This month I decided to shell out for three whole hours, so my Waltzing Party guests would have ample time to review the Polonaise/Polonez/Chodzony [pron. HOD-zon-ih] and the various turns of the waltz, drink a leisurely cup of coffee, and get back to the dance floor for "free dance." This did not mean, of course, bursting from the constraints of ballroom dancing but being free to...
Well, in the end it meant being free to say "No" to a dance, which various belles did, leaving the askers to tell others that they had been "rejected."
"It's all part of it," said I and made horrible faces at one rejectee and jerked my head in the direction of a young lady I knew longed to dance. He got the hint. Hashtag Doyenne.
The real problem, I suspect, was that there was too little time between Mass and the Waltzing Party for lunch, and some of my poor guests were very tired by the time the "free dance" came along. Clearly I must think about what to do to spare them. I may have to smuggle them sandwiches to eat during the After-Mass Tea-and-Coffee-Hour, for B.A. and I cannot at this juncture afford to buy a flat in the West End.
As always, I felt some anxiety about the male:female ratio because there are simply more young men than young women interested in the Traditional Latin Mass in our corner of Christendom, and the mother-chaperones always have to make up the numbers. Yesterday I was the only mother-chaperone, as it were, and we ended up with only 9 women to 10 men, which wasn't too bad. Come to think of it, it does create an impetus for the men to hurry up and ask the women to dance.
However, there was no real impetus for them to ask anyone to dance during the "free dance," even when I, being spun around the room by a 14-year-old, wailed "Gentlemen, the ladies can't ask you; we're Trads."
The 14-year-old assured me that he much preferred having the whole room to dance in, which I could well understand, as he travelled all over the floor as if we were actually at a Viennese ball, and my sticker came off afterwards.
Yes, I have followed through on my sticker idea, and it has worked beautifully. Last month I bought two packages of rectangular neon green stickers, and my female guests have all worn them on their left shoulder blades.
"Why don't the men have to wear stickers?" demanded one of the yesterday's female guests.
"Because the top of the shoulder is rather more obvious," rumbled the dance instructor.
"Because men don't care if your hand accidentally slides any which way," thought the hostess. Hashtag Safeguarding Officer.
The one problem with the stickers is that they fall off after a particularly vigorous waltz, and I ended the afternoon wearing a plaster (band-aid) instead. However, I watched the 8 other couples carefully during the first waltz, and the hands remained firmly clamped to the shoulder blades, where they belonged. Am pedagogical genius.

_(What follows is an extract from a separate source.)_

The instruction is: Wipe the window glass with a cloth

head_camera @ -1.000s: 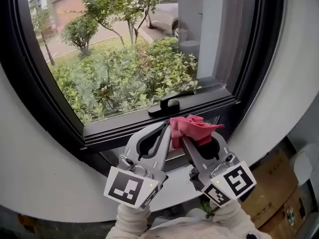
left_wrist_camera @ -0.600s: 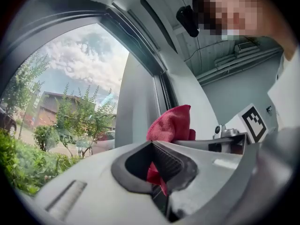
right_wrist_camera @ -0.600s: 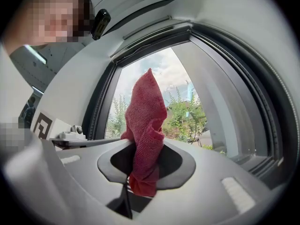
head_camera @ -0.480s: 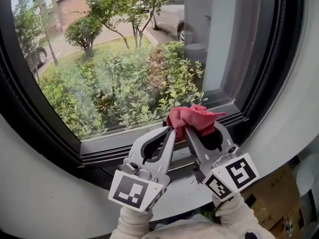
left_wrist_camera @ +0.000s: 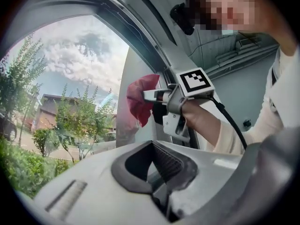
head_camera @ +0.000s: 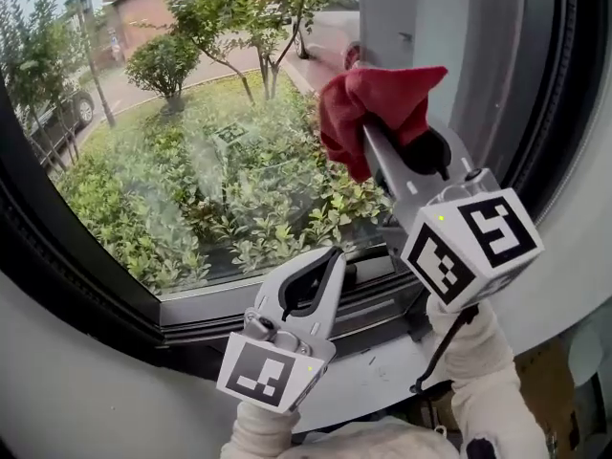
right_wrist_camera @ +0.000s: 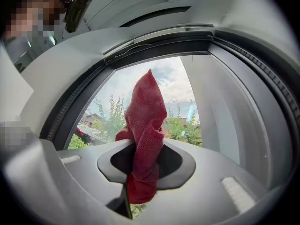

Meanwhile, the waltzing instructor decided that we were all enough advanced to have real classical music, and not Whitney Houston or whatever horrors he has inflicted upon us unworthy non-Austrians in the past. Thus, we danced to Dmitri Shostakovich's "Waltz No. 2" and later--hooray!--real Strauss, including "Wiener Blut."
When the waltzing instructor disappeared to entertain his visiting parents, he took much of the energy in the room (and one of the ladies) with him. However, Polish Pretend Son arrived soon after, having paid a visit to his old Edinburgh pastor and then supplemented his drawing room gin-and-tonic with a pint at a nearby pub.
PPS had been shocked to hear that there is no alcohol at my Waltzing Parties and amused when I forbade him from turning up drunk, as he had been known to do at Edinburgh tango evenings. He wanted to know how I knew this, and I knew because it is a very small world and at least two women have told me. He certainly had returned intoxicated from tango parties to the Historical House, while staying with us, eyes horribly bloodshot. Nevertheless, he is also known to be an excellent dancer. Women have told me that, too. I certainly have chosen an interesting Pretend Son.
Anyway, PPS turned up perfectly sober, held a civilized conversation with the young men to whom I introduced him, and then asked me to dance.
"I cannot dance your slow English waltzes," he said, sounding rather like the waltzing instructor, and so we danced in the fast Polish (or Viennese) fashion.
Incidentally, you may be wondering where Benedict Ambrose was, for one or two of my dancing partners asked that, too. The answer is that he was at home working on his diploma course, but he will come to the Waltzing Party next month.